• **Task**: Each line of the listing is to be copied exactly.

• **Provided material**:
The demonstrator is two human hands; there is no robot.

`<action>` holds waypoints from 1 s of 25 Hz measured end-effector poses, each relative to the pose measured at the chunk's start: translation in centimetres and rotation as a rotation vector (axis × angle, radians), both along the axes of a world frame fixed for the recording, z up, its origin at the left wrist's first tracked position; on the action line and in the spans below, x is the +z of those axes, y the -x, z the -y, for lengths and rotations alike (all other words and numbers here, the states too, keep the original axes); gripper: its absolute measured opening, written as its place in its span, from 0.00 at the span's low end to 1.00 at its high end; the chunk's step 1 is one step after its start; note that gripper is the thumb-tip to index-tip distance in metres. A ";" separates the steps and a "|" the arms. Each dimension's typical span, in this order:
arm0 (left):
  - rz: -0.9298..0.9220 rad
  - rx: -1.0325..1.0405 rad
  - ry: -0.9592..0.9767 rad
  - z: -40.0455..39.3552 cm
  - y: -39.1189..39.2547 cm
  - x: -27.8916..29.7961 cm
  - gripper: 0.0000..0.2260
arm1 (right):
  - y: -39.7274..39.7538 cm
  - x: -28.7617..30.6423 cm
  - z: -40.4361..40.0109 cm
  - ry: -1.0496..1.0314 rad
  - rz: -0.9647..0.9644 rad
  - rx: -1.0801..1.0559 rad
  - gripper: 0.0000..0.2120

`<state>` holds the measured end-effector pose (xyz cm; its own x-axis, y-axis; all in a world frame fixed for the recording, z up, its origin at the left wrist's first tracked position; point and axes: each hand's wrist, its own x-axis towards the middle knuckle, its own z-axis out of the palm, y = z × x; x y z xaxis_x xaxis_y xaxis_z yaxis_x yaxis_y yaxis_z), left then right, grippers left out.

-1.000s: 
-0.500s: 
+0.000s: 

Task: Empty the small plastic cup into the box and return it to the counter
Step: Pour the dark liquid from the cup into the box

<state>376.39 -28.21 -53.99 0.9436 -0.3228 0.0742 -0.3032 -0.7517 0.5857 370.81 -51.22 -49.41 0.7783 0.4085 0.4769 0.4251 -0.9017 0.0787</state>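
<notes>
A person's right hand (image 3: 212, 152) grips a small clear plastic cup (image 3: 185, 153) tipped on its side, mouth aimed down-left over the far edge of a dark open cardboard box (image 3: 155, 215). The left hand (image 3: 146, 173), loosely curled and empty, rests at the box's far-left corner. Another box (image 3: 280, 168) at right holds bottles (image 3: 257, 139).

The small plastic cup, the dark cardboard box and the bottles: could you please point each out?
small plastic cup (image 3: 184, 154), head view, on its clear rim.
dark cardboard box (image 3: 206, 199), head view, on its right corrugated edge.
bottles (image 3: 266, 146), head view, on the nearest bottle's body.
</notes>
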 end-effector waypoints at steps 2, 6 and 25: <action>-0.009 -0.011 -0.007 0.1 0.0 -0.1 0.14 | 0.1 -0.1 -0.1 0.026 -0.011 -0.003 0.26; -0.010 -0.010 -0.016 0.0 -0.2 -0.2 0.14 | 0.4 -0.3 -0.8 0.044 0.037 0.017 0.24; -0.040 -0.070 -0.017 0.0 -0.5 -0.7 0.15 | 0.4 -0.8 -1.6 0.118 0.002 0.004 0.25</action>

• **Solved exercise**:
The demonstrator is two human hands; there is no robot.

`<action>` holds waypoints from 1 s of 25 Hz measured end-effector poses, each relative to the pose measured at the chunk's start: translation in centimetres and rotation as a rotation vector (axis × angle, radians), both along the axes of a world frame fixed for the recording, z up, its origin at the left wrist's first tracked position; on the action line and in the spans below, x is the +z of those axes, y the -x, z the -y, for lengths and rotations alike (all other words and numbers here, the states too, keep the original axes); gripper: its absolute measured opening, written as its place in its span, from 0.00 at the span's low end to 1.00 at its high end; the chunk's step 1 is one step after its start; note that gripper is the thumb-tip to index-tip distance in metres. A ";" separates the steps and a "|" the arms. Each dimension's typical span, in this order:
arm0 (left):
  - rz: -0.9298..0.9220 rad
  - rx: -1.0325..1.0405 rad
  - ry: -0.9592..0.9767 rad
  - z: -40.0455..39.3552 cm
  - y: -39.1189..39.2547 cm
  - x: -27.8916..29.7961 cm
  - gripper: 0.0000..0.2260
arm1 (right):
  - y: -39.7274..39.7538 cm
  - x: -28.7617..30.6423 cm
  - z: -40.4361..40.0109 cm
  - ry: -1.0496..1.0314 rad
  - rz: -0.9647..0.9644 rad
  - rx: -1.0801..1.0559 rad
  - gripper: 0.0000..0.2120

`<state>` holds the measured end-effector pose (xyz cm; its own x-axis, y-axis; all in a world frame fixed for the recording, z up, its origin at the left wrist's first tracked position; point and axes: each hand's wrist, its own x-axis towards the middle knuckle, its own z-axis out of the palm, y = z × x; x y z xaxis_x xaxis_y xaxis_z yaxis_x yaxis_y yaxis_z), left then right, grippers left out.

-1.000s: 
-0.500s: 
+0.000s: 

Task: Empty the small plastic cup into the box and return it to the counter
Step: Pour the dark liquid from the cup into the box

<state>376.39 -28.21 -53.99 0.9436 -0.3228 0.0742 -0.3032 -0.7517 0.5857 370.81 -51.22 -49.41 0.7783 0.4085 0.4769 0.4251 -0.9017 0.0787</state>
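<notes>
A person's right hand (image 3: 212, 152) grips a small clear plastic cup (image 3: 185, 153) tipped on its side, mouth aimed down-left over the far edge of a dark open cardboard box (image 3: 155, 215). The left hand (image 3: 146, 173), loosely curled and empty, rests at the box's far-left corner. Another box (image 3: 280, 168) at right holds bottles (image 3: 257, 139).

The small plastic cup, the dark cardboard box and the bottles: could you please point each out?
small plastic cup (image 3: 184, 154), head view, on its clear rim.
dark cardboard box (image 3: 206, 199), head view, on its right corrugated edge.
bottles (image 3: 266, 146), head view, on the nearest bottle's body.
</notes>
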 end-effector waypoints at steps 2, 6 and 25: <action>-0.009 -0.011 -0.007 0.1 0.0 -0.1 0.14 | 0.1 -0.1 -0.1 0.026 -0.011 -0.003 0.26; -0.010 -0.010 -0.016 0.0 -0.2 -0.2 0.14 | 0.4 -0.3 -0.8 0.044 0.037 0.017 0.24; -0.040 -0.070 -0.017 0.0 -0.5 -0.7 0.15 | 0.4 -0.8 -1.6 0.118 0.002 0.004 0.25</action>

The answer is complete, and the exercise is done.